# Task to complete:
Among the entries below, one stretch runs from the line that contains "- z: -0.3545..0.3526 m" through the line that contains "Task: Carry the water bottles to". Repeat that stretch exactly, ends included, and only that.

Collected data entries
--- --- ---

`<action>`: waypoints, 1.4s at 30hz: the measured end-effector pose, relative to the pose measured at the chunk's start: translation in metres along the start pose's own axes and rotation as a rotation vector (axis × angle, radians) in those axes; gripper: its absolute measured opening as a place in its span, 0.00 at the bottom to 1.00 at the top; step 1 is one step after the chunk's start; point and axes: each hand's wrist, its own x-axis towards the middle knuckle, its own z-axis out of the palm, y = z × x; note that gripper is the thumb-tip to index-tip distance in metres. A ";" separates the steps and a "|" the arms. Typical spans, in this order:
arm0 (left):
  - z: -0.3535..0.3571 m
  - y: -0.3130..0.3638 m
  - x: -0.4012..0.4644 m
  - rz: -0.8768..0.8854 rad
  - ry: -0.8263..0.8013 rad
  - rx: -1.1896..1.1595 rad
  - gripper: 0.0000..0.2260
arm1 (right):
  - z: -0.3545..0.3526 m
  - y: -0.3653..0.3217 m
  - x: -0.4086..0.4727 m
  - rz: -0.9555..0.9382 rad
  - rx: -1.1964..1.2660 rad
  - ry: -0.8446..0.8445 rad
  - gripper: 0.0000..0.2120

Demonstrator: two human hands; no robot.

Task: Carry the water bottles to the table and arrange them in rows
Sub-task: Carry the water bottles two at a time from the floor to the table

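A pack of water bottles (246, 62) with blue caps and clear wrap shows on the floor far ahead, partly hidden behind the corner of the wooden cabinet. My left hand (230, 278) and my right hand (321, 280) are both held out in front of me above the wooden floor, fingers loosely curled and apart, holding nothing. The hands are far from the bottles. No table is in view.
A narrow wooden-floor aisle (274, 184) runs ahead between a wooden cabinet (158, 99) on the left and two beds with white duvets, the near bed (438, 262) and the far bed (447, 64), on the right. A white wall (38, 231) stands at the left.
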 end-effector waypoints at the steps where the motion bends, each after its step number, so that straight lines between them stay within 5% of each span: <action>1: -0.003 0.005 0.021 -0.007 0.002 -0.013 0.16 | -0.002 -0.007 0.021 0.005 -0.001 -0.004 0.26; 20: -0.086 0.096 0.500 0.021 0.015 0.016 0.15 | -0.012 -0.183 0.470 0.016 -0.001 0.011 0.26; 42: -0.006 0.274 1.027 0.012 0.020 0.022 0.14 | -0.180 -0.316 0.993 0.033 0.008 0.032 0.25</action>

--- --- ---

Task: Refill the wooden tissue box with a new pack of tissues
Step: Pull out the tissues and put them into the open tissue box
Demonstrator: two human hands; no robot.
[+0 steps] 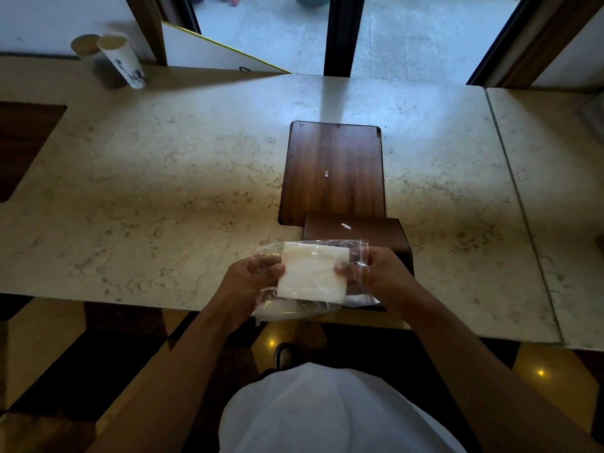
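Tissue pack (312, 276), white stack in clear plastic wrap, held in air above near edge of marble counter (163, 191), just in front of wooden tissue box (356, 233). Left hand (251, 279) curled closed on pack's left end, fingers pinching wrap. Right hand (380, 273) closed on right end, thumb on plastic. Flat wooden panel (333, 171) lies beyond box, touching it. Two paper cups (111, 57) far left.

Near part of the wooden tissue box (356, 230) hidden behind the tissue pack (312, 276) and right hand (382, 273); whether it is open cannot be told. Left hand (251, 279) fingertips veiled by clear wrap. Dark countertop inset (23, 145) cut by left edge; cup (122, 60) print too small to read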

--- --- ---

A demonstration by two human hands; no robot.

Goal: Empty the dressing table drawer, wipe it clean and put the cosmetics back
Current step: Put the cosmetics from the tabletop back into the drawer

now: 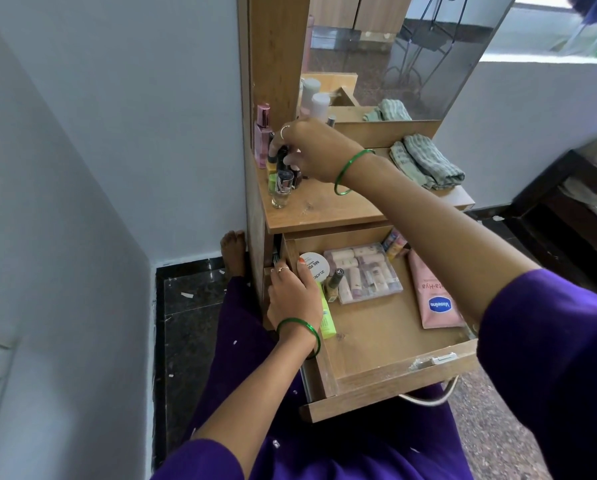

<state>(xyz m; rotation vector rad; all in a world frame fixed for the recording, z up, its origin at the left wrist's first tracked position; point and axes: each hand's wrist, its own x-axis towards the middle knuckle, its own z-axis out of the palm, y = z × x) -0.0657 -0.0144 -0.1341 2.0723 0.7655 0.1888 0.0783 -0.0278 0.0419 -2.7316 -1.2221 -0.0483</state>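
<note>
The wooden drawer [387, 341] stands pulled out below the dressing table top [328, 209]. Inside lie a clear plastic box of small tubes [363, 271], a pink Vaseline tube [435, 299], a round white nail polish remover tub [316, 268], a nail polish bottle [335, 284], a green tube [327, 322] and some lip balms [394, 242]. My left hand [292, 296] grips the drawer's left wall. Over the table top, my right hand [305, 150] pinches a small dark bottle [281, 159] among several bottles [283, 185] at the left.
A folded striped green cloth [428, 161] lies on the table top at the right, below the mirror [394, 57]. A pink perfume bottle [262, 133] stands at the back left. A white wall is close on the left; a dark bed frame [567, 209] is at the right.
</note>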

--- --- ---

# Answer space:
  - z: -0.3545..0.3526 m
  - y: -0.3653..0.3217 m
  - x: -0.4086..0.4727 m
  - rz: -0.9555..0.9382 rad
  - rx: -1.1964..1.2660 rad
  - ry: -0.8446..0.8445 rad
  - gripper: 0.0000..0.2120

Demonstrator: two human hands; no robot.

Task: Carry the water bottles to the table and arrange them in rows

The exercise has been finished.